1. AuthService will be thread-safe singleton
2. Instead of AuthCookie will be using standard Session object (i know sessions also use cookies, but i really dont see advantage of low-level storage (cookie) over session)
3. AuthService will provide AuthService.CurrentUser (of my own type), populated from session on beginning of every request (Application_AuthenticateRequest, I think)
4. AuthService will provide in one place all methods - ValidateUser, RolesForUser, IsInRole, Logout, etc.

So now.. why should I not do this this way ? :)

I think session is equally secure to AuthCookie (same risks for ticket and authcookie).. I dont really look for "modularity" (plug-and-play role providers, membership providers, profile providers..) - I deal here with pretty specific stuff, I dont expect standard components to fit.. have "my approach" any other disadvantages ?

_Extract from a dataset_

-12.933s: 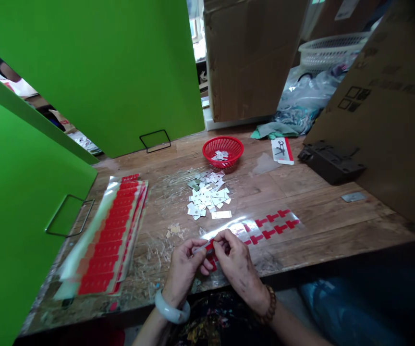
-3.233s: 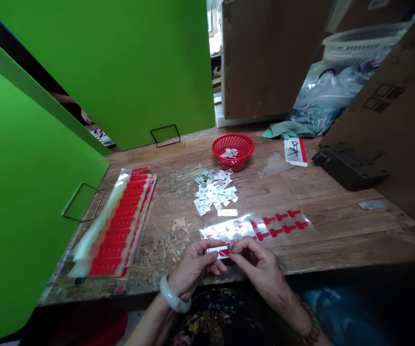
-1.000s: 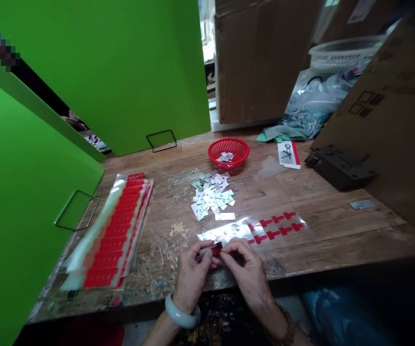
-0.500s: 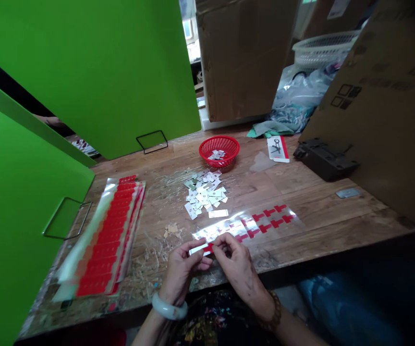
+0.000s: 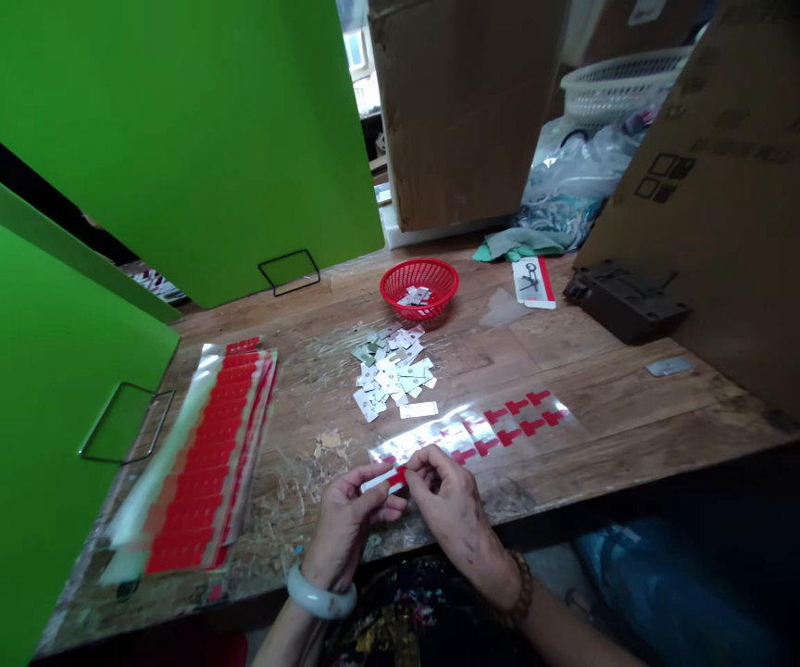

Thanks for all good ideas and sorry my terrible english, I am from non-english-speaking country :)

R.

Answer 1

I can certainly see why you don't want to implement an entire Membership provider. However, I would take advantage of the low-level support offered by Forms Authentication (e.g. the cookie, expiration etc.) and just do my own custom authentication. If you do this, you can inject your own custom user class into the HTTP context and use it throughout your code. Your custom user object would implement IIdentity and IPrincipal. Your IPrincipal.IsInRole would work against your custom authentication scheme. This would allow your higher level code to use standard .NET framework permissions stuff. This is the neatest, simplest way to accomplish what you want while taking advantage of what already exists.